0

I have a requirement to display various files to users, primarily as plain text. However, users have the ability to upload arbitrary files, including binary files. Some of these files can be quite large, up to 10 MB in size.

The problem happens when I am attempting to load a heavy binary file into an HTML - it hangs up the entire page for about a minute.

I've been able to replicate this issue on codepen. It is very simple, for HTML:

<button id="load_json"> Load JSON </button>
<button id="load_binary"> Load Binary </button>

<pre id="display"></pre>

and for JS:

const createDataLoader = (url) => async () => {
  const response = await fetch(url);
  const text = await response.text();
  display.innerText = text;
};

load_json.addEventListener(
  "click",
  createDataLoader(
    "https://raw.githubusercontent.com/HKGx/repro/main/10mb-sample.json"
  )
);

load_binary.addEventListener(
  "click",
  createDataLoader("https://raw.githubusercontent.com/HKGx/repro/main/file.bin")
);

Additionally, I've uploaded example files to github.
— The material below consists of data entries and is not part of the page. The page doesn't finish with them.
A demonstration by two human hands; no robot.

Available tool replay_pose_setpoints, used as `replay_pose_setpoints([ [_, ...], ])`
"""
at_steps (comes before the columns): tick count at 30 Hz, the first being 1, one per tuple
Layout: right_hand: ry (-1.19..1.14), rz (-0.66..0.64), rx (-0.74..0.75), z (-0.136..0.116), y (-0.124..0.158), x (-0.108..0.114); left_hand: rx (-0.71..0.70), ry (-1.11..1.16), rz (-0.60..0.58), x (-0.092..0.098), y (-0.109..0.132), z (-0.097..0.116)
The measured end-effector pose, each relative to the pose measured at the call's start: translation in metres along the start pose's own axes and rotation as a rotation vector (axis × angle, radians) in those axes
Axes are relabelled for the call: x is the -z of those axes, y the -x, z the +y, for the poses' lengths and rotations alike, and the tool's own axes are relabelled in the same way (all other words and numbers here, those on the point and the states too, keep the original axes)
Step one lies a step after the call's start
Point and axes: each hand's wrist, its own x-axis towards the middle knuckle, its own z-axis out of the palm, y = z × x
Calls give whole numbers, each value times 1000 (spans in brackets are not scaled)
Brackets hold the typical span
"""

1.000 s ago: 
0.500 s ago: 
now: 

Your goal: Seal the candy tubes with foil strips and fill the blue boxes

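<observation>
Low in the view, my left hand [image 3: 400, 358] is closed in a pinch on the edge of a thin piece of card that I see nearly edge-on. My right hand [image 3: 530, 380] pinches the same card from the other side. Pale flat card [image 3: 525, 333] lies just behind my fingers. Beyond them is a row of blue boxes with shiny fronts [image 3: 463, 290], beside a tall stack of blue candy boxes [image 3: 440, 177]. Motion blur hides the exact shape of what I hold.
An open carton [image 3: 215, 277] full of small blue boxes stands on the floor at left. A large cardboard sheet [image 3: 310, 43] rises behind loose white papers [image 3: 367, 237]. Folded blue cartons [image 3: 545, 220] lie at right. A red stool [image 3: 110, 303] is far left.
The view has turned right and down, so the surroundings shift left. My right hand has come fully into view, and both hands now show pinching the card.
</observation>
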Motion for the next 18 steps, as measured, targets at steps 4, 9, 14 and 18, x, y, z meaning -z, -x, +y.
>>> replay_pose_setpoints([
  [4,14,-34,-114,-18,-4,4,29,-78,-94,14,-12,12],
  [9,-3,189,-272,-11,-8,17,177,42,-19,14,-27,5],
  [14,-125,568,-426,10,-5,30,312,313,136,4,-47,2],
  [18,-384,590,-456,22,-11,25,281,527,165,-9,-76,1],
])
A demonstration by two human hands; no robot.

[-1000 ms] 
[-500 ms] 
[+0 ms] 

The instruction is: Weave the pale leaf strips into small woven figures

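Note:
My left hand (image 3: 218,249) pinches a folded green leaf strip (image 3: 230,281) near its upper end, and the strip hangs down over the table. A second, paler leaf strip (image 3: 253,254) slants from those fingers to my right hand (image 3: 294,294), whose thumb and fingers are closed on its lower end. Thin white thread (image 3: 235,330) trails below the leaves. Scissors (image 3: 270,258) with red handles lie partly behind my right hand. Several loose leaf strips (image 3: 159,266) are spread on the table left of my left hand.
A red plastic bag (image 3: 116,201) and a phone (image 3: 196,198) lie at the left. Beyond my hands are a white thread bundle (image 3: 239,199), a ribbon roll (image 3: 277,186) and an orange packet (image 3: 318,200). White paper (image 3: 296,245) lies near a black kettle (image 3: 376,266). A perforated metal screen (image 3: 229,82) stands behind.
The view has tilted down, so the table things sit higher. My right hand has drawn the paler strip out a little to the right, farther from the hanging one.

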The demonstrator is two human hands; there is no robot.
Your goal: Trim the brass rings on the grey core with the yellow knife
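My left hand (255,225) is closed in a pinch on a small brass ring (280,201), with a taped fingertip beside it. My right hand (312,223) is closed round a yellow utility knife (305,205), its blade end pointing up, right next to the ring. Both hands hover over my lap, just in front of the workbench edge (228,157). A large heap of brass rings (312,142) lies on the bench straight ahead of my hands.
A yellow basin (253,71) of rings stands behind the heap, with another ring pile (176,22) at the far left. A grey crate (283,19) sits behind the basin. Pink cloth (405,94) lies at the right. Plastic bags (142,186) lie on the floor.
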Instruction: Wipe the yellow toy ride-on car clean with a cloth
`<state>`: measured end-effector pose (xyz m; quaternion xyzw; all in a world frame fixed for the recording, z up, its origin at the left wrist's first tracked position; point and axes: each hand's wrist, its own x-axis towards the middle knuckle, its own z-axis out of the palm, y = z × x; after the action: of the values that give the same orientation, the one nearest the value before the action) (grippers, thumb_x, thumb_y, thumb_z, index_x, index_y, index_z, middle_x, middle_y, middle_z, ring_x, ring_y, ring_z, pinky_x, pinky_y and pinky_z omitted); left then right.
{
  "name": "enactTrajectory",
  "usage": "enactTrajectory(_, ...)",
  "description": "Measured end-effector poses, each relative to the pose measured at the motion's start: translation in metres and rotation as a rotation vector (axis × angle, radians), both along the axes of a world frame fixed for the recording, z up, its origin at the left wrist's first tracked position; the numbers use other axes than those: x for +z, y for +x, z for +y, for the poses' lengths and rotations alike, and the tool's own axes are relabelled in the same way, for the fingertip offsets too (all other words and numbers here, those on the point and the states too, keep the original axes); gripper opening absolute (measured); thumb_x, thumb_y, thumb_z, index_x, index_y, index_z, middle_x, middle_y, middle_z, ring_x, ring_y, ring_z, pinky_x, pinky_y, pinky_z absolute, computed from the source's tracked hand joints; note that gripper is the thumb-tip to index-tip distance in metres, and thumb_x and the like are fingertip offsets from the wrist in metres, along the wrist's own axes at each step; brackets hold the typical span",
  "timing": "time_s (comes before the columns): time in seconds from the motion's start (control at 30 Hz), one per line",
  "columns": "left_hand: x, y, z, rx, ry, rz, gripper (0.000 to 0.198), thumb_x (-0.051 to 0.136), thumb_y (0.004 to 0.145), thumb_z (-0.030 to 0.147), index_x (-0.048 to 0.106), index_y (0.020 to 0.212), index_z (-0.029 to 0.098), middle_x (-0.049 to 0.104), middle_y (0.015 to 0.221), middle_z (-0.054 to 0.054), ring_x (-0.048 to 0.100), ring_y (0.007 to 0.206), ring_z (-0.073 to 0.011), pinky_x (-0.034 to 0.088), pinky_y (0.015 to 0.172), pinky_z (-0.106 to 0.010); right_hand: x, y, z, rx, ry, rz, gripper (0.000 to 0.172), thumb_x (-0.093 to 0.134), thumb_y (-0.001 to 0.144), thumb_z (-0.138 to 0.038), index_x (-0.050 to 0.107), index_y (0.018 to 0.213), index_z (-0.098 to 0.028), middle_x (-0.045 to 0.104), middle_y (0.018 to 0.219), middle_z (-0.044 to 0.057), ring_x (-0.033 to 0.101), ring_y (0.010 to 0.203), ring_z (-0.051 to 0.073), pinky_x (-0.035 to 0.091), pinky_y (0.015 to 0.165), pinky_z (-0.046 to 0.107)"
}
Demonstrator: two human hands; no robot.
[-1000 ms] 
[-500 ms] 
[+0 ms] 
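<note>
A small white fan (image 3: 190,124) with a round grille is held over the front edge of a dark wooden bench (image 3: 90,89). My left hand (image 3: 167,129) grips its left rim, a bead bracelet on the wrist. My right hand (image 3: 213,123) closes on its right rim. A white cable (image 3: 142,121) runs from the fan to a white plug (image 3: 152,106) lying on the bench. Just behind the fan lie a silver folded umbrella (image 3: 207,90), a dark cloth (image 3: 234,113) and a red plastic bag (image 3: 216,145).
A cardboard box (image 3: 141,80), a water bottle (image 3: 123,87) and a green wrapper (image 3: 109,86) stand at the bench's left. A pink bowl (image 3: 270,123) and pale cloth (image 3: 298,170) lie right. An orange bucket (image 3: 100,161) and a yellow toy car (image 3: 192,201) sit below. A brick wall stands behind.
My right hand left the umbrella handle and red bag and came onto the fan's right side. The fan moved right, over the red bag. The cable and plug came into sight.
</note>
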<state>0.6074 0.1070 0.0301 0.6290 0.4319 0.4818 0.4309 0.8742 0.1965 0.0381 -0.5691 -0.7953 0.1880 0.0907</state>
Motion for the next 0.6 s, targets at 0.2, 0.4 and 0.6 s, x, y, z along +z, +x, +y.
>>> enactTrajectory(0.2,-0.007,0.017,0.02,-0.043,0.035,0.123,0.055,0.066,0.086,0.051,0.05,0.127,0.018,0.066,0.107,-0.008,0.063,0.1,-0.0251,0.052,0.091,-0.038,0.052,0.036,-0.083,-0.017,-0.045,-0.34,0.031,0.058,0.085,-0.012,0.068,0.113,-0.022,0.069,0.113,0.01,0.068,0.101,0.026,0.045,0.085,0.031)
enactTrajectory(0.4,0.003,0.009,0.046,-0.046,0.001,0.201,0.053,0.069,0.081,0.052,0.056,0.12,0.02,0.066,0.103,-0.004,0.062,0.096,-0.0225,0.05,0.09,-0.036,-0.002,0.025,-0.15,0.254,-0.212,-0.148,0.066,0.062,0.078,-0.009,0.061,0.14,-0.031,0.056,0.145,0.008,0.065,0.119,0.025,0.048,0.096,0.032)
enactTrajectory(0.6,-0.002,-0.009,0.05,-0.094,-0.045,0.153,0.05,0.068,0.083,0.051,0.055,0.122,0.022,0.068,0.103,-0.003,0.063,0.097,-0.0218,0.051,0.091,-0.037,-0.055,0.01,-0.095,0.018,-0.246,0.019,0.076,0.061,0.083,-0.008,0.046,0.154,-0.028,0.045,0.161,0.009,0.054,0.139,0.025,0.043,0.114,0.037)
When presenting text-based files such as JSON or CSV, the display process is pretty smooth, taking just a second or two to render without noticeable stutters.

However, this smooth behavior changes when dealing with binary files. I've found only a partial solution by avoiding loading of the entire file, although it is still not perfect. It has a choppy feeling when scrolling through binary files (which doesn't happen with normal text files).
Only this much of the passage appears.